Ce jeudi 26 mars 2026, au pied du Monument des Martyrs à Bamako, le Premier ministre, le Général de Division Abdoulaye Maïga, a procédé au dépôt d’une gerbe de fleurs en mémoire des victimes des événements du 26 mars 1991. Le geste, sobre mais chargé de sens, s’est inscrit dans une cérémonie marquée par la présence de plusieurs membres du gouvernement et des chefs d’institutions de la République.

Après le dépôt, Abdoulaye Maïga a pris la parole. Et très vite, il a quitté le registre purement commémoratif. Il a parlé de ce qui, selon lui, n’a pas fonctionné. Pas dans l’abstrait, mais dans la pratique même de la démocratie malienne. Il a évoqué des dérives, des insuffisances accumulées, qui ont fini par fragiliser l’État au point d’alimenter la crise que le pays a traversée.

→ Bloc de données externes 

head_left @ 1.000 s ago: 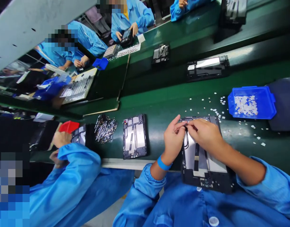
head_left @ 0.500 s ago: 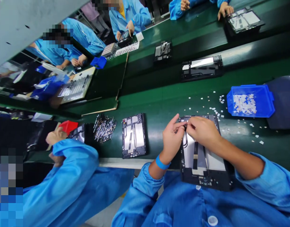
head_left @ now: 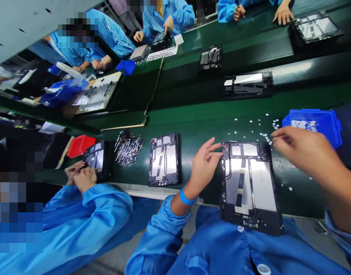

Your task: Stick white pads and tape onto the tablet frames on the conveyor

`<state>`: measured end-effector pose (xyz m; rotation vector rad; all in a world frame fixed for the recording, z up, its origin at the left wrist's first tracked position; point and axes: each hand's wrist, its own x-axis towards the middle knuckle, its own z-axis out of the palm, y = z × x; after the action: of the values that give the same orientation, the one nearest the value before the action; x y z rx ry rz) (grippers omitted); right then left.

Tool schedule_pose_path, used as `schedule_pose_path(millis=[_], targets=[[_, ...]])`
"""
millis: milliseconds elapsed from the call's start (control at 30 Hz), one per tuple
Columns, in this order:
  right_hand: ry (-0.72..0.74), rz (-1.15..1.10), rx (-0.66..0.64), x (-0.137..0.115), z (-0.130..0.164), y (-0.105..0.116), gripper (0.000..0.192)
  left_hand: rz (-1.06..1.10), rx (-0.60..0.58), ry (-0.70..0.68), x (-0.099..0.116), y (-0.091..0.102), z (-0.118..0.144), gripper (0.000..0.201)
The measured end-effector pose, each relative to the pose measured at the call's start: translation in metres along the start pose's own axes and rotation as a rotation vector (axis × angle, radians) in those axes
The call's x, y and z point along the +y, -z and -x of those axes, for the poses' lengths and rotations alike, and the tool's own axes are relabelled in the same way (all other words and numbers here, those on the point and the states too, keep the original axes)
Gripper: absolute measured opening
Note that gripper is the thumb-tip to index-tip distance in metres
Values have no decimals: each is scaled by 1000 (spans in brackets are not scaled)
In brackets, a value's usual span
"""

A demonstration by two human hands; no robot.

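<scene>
Two hands: left hand (head_left: 203,163) open, touching tablet frame (head_left: 250,183); right hand (head_left: 300,149) pinched, contents unclear, nr blue bin (head_left: 321,119).

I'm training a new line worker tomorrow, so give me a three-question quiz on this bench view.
1. True or false: the left hand touches the tablet frame.
2. Where is the right hand? A over the frame's middle; B beside the blue tray; C on the red bin.
3. What lies scattered on the green belt near that tray?

Key: 1 true, at its upper left corner. 2 B. 3 small white bits.
</scene>
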<state>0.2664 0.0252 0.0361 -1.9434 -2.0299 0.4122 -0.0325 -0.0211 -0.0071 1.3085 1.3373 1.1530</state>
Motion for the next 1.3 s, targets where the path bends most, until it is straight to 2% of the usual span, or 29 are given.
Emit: schedule_pose_path(millis=[67,133,200,267,433,667,867,1000,1100,1200,1300], targets=[[89,-137,-118,-40,-3,-15,26,-228,33,-91,3,14,-5,38],[120,-154,-203,-71,-13,-30,31,-473,1,-206,4,25,-12,29],[128,-100,-241,-89,-24,-42,34,-649,-80,-316,2,31,-19,27],[126,-39,-273,-96,-34,-50,29,-751,-154,-398,-2,32,-23,30],[73,15,-352,-96,-40,-56,29,-875,-258,-500,-10,25,-24,33],[93,71,-300,-100,-39,-59,32,-985,-322,-559,-9,19,-28,37],[103,45,-326,-95,-43,-62,32,-1186,-406,-573,-6,21,-34,40],[186,8,-308,-88,-39,-62,28,-1303,-501,-648,4,21,-33,42],[264,-46,-218,-76,-26,-64,24,-1294,-579,-671,12,20,-34,43],[454,-107,-113,-60,-8,-69,30,-1263,-621,-666,18,22,-40,41],[639,16,-94,-49,7,-73,40,-1172,-629,-628,17,27,-48,39]])
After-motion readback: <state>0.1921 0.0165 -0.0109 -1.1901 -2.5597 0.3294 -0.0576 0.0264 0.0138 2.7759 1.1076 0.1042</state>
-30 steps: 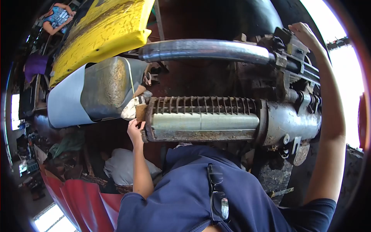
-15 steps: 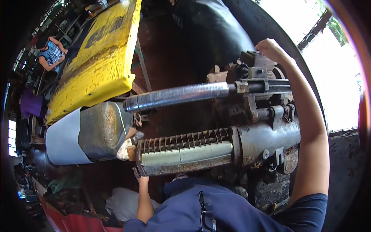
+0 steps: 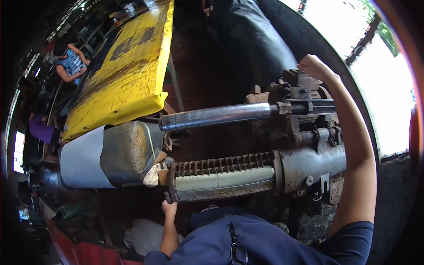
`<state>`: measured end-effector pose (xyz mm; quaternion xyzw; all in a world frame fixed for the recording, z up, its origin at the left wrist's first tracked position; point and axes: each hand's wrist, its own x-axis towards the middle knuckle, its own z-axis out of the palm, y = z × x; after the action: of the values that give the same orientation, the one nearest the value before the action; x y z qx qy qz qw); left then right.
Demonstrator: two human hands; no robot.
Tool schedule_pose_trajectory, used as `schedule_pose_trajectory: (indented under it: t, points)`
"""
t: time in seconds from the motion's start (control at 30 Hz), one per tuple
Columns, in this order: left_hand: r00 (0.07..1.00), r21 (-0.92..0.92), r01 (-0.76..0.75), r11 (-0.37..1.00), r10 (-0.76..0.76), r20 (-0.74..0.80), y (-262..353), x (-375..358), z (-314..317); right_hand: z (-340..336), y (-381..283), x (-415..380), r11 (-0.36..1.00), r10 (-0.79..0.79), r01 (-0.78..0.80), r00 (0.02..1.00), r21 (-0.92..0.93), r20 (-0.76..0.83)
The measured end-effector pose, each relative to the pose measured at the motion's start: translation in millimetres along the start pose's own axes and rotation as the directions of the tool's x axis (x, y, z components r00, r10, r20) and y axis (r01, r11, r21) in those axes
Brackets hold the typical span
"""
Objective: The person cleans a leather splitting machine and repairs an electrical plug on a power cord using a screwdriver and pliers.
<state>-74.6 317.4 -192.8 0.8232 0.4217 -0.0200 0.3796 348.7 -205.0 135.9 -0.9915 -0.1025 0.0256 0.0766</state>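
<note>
A greasy machine assembly (image 3: pixel 309 132) lies in front of me. It has a rusty cylinder (image 3: pixel 223 179) with a coil spring along its top and a polished steel rod (image 3: pixel 216 115) above it. My left hand (image 3: pixel 169 207) grips the lower edge of the cylinder's left end flange. My right hand (image 3: pixel 314 67) reaches over the assembly and is closed around a metal part on its top. A pair of glasses (image 3: pixel 238 251) hangs on my navy shirt.
A dented metal tank (image 3: pixel 119 152) with a grey end lies left of the cylinder, and a rag (image 3: pixel 153 176) sits between them. A yellow panel (image 3: pixel 123 75) slopes above, a big black tyre (image 3: pixel 274 39) curves behind. Another person (image 3: pixel 70 62) sits far left. Red sheet metal (image 3: pixel 84 254) lies below.
My left hand has slid from the cylinder's end face down to its lower edge. My right hand stays on the top of the assembly. The view has tilted.
</note>
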Motion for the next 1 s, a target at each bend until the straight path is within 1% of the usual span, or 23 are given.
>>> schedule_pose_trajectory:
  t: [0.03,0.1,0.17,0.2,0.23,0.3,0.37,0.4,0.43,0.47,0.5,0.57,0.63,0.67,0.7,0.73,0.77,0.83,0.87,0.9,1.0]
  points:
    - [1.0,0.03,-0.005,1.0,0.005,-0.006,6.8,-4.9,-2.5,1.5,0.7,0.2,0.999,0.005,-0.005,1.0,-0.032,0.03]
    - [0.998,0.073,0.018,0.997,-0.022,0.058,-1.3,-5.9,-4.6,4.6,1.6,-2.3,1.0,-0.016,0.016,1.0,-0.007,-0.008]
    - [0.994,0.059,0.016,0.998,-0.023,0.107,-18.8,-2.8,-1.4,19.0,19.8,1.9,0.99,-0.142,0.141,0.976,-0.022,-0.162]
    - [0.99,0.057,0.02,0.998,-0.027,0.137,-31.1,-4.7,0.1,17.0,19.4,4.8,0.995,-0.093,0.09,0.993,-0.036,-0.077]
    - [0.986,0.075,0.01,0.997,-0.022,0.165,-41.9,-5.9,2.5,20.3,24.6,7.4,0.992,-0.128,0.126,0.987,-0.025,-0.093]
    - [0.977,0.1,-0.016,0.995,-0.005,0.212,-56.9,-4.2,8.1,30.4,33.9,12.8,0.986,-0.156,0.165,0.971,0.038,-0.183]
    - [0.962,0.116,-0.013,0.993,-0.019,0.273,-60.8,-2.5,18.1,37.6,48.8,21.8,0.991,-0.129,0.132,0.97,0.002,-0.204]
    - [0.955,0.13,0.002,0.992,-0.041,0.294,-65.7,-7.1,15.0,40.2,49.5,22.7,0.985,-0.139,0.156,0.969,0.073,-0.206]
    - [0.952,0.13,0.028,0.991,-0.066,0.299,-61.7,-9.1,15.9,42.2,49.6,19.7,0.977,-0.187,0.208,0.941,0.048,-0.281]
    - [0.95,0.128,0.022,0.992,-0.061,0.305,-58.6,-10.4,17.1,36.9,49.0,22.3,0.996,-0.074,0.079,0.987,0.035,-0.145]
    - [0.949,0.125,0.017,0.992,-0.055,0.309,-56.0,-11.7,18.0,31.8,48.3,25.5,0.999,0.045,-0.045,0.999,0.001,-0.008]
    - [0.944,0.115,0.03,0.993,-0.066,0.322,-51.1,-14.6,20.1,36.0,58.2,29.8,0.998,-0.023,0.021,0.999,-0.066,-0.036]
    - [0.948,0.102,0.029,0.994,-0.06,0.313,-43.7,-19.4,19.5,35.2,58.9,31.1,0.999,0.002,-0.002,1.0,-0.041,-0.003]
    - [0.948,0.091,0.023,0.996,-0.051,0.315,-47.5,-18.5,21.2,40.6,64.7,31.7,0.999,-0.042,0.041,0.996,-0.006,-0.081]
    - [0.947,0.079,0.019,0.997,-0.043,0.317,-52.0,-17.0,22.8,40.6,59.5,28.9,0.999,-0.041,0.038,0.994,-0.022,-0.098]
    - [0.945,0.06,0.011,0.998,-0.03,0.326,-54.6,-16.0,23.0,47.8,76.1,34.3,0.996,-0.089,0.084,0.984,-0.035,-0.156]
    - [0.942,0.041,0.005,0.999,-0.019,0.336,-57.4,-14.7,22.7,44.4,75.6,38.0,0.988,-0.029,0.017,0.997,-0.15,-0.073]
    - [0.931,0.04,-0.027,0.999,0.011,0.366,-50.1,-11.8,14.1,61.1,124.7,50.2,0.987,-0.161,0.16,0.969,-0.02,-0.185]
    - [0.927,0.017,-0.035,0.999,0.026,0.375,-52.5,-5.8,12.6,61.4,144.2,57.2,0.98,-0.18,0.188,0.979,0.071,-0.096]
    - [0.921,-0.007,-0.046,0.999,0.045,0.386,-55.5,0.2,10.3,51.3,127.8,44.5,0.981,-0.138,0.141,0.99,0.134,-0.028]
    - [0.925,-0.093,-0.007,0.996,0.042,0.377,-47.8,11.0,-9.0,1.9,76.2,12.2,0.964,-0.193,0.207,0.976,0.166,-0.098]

Dans son propos, il n’était pas question de remettre en cause le 26 mars comme repère historique. Au contraire. Mais plutôt de dire que l’héritage n’a pas toujours été à la hauteur des attentes. D’où, a-t-il expliqué, la nécessité de « reprendre à la base ». C’est dans ce cadre qu’il a replacé les Assises de la Refondation. Une démarche présentée comme un moment où les Maliens ont été invités à parler franchement, sans cadrage rigide, pour poser un diagnostic direct.

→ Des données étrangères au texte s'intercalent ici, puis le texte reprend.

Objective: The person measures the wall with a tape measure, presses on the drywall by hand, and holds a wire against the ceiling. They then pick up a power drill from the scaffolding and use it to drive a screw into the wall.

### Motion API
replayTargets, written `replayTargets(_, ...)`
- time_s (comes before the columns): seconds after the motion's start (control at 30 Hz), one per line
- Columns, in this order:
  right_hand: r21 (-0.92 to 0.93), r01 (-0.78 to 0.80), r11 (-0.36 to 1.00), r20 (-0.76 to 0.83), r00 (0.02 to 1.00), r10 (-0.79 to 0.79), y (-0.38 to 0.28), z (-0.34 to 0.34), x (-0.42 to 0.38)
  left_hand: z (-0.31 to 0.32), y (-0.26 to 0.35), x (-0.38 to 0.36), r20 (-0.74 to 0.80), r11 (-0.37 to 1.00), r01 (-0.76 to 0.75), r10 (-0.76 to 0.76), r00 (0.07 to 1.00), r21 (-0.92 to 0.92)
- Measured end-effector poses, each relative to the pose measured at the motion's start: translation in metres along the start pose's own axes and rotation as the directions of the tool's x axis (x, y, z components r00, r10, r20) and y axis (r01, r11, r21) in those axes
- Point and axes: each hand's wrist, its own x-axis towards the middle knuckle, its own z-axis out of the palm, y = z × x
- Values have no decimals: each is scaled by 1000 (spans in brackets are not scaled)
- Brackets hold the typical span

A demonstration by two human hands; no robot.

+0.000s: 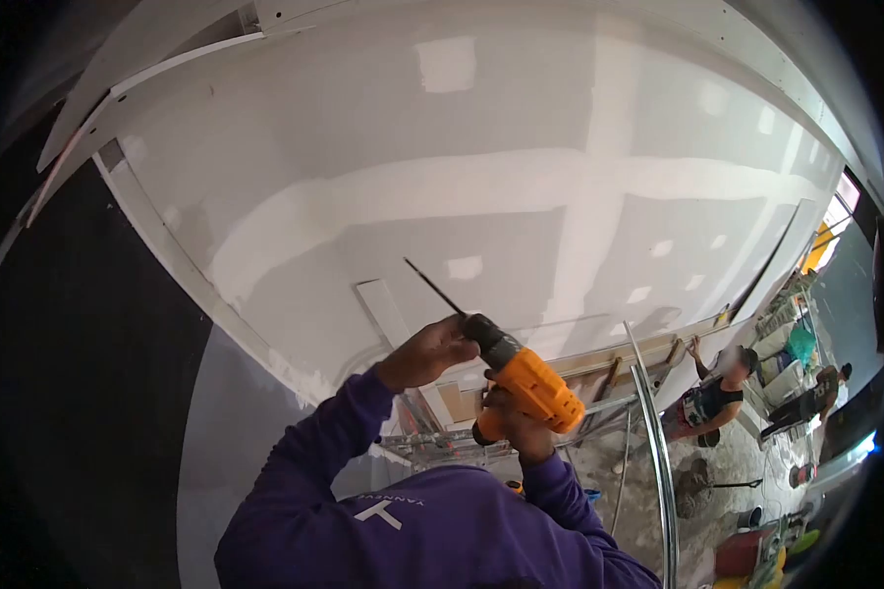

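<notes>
An orange and black power drill (538, 388) is held up in front of the chest, with a long thin bit (432, 283) pointing up and to the left. My left hand (430, 355) has its fingers closed round the black chuck at the drill's front. Around the grip below the drill's body is my right hand (523, 428), partly hidden by the tool. The bit's tip stands over the pale plastered wall panel (452, 187) in the view; whether it touches cannot be told.
Metal profiles (655, 461) rise at the right, beside scaffold-like rails (442, 452). Lower right, one person (709, 402) stands near the wall and another (805, 402) farther off. Tools, buckets and sacks lie on the dusty floor (599, 481). A dark surface (79, 393) fills the left.
</notes>
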Motion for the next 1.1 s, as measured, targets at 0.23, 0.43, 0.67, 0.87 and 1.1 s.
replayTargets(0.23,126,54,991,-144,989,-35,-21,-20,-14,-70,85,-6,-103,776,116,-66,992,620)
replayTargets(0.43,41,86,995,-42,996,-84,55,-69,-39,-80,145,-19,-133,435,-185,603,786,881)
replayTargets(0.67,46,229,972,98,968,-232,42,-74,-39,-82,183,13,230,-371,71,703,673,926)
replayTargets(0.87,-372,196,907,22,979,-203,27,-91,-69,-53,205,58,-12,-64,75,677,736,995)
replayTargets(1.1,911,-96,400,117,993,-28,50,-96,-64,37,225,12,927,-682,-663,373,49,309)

Le Premier ministre a ensuite enchaîné sur des éléments plus concrets. Il a cité la nouvelle Constitution adoptée le 22 juillet 2023, la révision du code minier avec une attention particulière portée au contenu local, ainsi que les évolutions enregistrées sur le plan sécuritaire. Des points précis, évoqués pour illustrer ce qu’il considère comme des résultats déjà visibles.
Il a aussi mentionné la vision à long terme portée par les autorités, le programme « Mali Kura Ɲɛtaasira ka bɛn san 2063 ma ». Là encore, sans s’étendre, mais en l’inscrivant comme une direction fixée, pas comme une promesse abstraite.

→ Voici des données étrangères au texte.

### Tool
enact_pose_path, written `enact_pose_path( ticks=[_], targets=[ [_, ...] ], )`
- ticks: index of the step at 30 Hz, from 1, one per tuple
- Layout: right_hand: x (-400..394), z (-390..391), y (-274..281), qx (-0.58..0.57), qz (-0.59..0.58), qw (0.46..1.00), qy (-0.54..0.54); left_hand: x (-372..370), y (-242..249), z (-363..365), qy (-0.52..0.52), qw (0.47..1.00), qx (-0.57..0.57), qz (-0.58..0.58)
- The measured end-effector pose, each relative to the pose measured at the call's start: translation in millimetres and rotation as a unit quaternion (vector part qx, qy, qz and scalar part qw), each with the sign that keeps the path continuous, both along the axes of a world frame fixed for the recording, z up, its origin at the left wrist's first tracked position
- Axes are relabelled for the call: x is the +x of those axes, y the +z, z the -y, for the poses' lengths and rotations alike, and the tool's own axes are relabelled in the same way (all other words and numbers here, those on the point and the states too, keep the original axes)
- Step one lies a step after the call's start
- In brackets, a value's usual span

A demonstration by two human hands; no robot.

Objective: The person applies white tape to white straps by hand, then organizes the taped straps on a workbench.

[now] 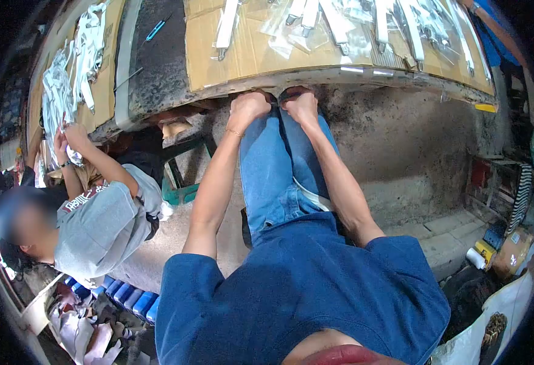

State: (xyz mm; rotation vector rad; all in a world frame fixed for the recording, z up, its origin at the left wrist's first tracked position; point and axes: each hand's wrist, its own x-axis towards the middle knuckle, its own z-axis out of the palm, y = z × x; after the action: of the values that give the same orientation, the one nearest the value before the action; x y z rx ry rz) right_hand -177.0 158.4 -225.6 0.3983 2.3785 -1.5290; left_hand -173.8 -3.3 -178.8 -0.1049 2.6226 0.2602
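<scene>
My left hand (252,104) is closed near my left knee, just below the table's front edge. Beside it, my right hand (302,108) is closed too, over my right knee, a small gap away. Dark material shows at the fingers of both hands, but what they hold, if anything, is hidden. Above them, cardboard (242,64) covers the table. White straps with metal ends (225,27) lie on it in clear plastic.
At the left, a co-worker in a grey shirt (105,225) handles a pile of white straps (57,82). A blue cutter (155,30) lies on the dark tabletop. A green stool (185,193) stands left of my legs; boxes (510,252) sit at the right.
</scene>
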Motion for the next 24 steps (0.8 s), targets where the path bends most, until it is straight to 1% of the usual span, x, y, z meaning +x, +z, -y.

Le ton est resté ferme jusqu’à la fin. Abdoulaye Maïga a insisté sur un point : pour lui, le processus de refondation ne fera pas marche arrière. Il a parlé d’un cap maintenu, malgré les pressions extérieures et les difficultés internes. Dans la même phrase, il a salué les Maliens, évoquant leur capacité à tenir face aux contraintes quotidiennes.

Puis un appel, assez direct : rester vigilants. Parce que, a-t-il dit en substance, le « Mali Kura » ne se décrète pas, il se construit dans la durée, avec des choix politiques assumés.
La cérémonie s’est achevée comme elle avait commencé : sans emphase. Mais avec cette impression que, cette année, le 26 mars n’a pas seulement servi à regarder en arrière. Il a aussi été utilisé pour expliquer, voire justifier, une trajectoire en cours.